Aku sengaja mengatakan itu. Karena, dia seperti nggak peduli aku punya uang atau nggak. Dia tahunya, aku baru dapat warisan dari orang tuaku.
Dalam hati, dasar anak monyet, Subandi ini. Tapi, sebenarnya aku ngerasa lapar juga. Perutku keroncongan. Hari ini aku sengaja nggak masak. Paling, masak indomie, pikirku.
"Ya sudah. Satu jam lagi kita ketemu di soto Pak Man," kataku, janjian sama Subandi.
"Uhuiiiii. Baik bos satu ini ya." sahut Subandi, sepertinya dia kegirangan akan aku traktir makan siang.
"Eh bos. Nggak pakai lama ya. Aku on the way ke warung soto Pak Man," katanya lagi.
"Iya iya," kataku seraya mengakhiri percakapan di balik ponsel genggamku itu.
Aku pun cuci tangan. Karena tanganku kotor banget, setelah bergelut dengan tanaman..
Awalnya aku niat tak mau mandi. Tapi, kalau nggak mandi, nggak nyaman. Nanti bisa-bisa dibilang BB sama si gemblung sialan itu.
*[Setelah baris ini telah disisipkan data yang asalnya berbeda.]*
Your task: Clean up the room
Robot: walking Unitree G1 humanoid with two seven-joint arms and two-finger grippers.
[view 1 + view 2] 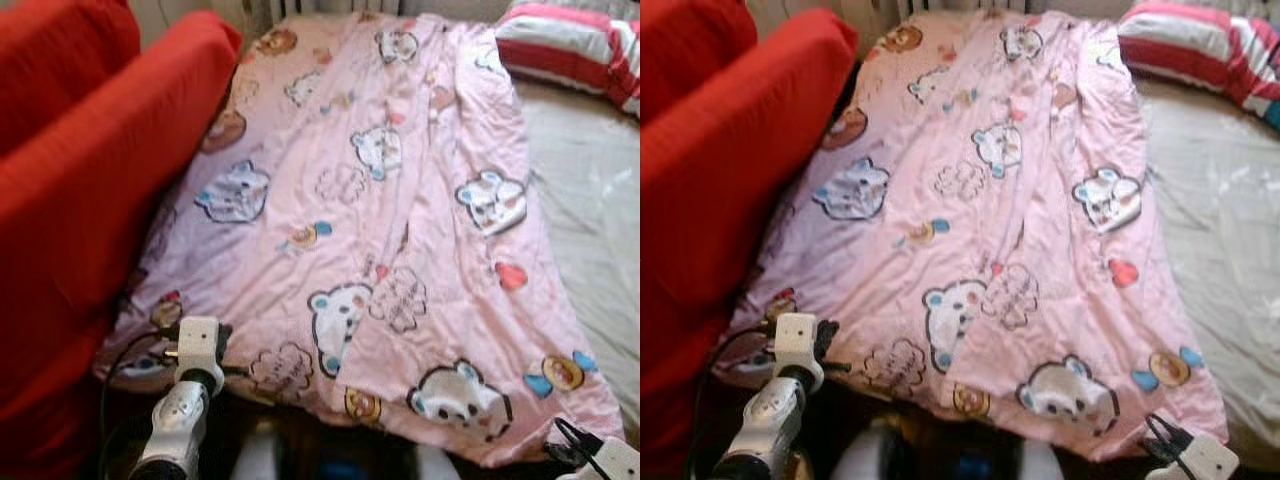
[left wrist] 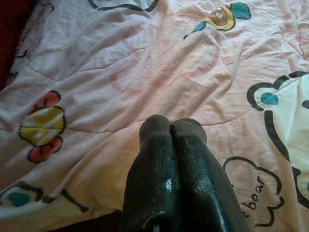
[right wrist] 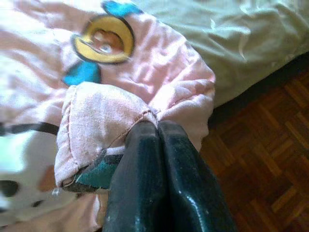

Mandi, ah! Seger kalau kena air. Lagian aku juga belum mandi seharian. Masa iya, mau keluar rumah nggak mandi. Hahahahahahah!
"Dreett....dreettt.....drettt"
Kudengar ponselku kembali bergetar.
Kubiarkan saja. Karena posisiku masih di kamar mandi.
Tapi, aku berusaha mempercepat mandiku.
Selama belum kuangkat, sepertinya si penelepon tak berhenti melakukan panggilan ke nomor ponselku.
Sambil mengeringkan rambut basahku dengan handuk, buru-buru kuraih ponselku. Dasar si gemblung nggak sabaran.
"Iya on the way nih, Dul!" jawabku. Padahal, dia belum ngomong. Aku lempar handuk basah pengering rambutku tadi itu, ke sembarangan tempat.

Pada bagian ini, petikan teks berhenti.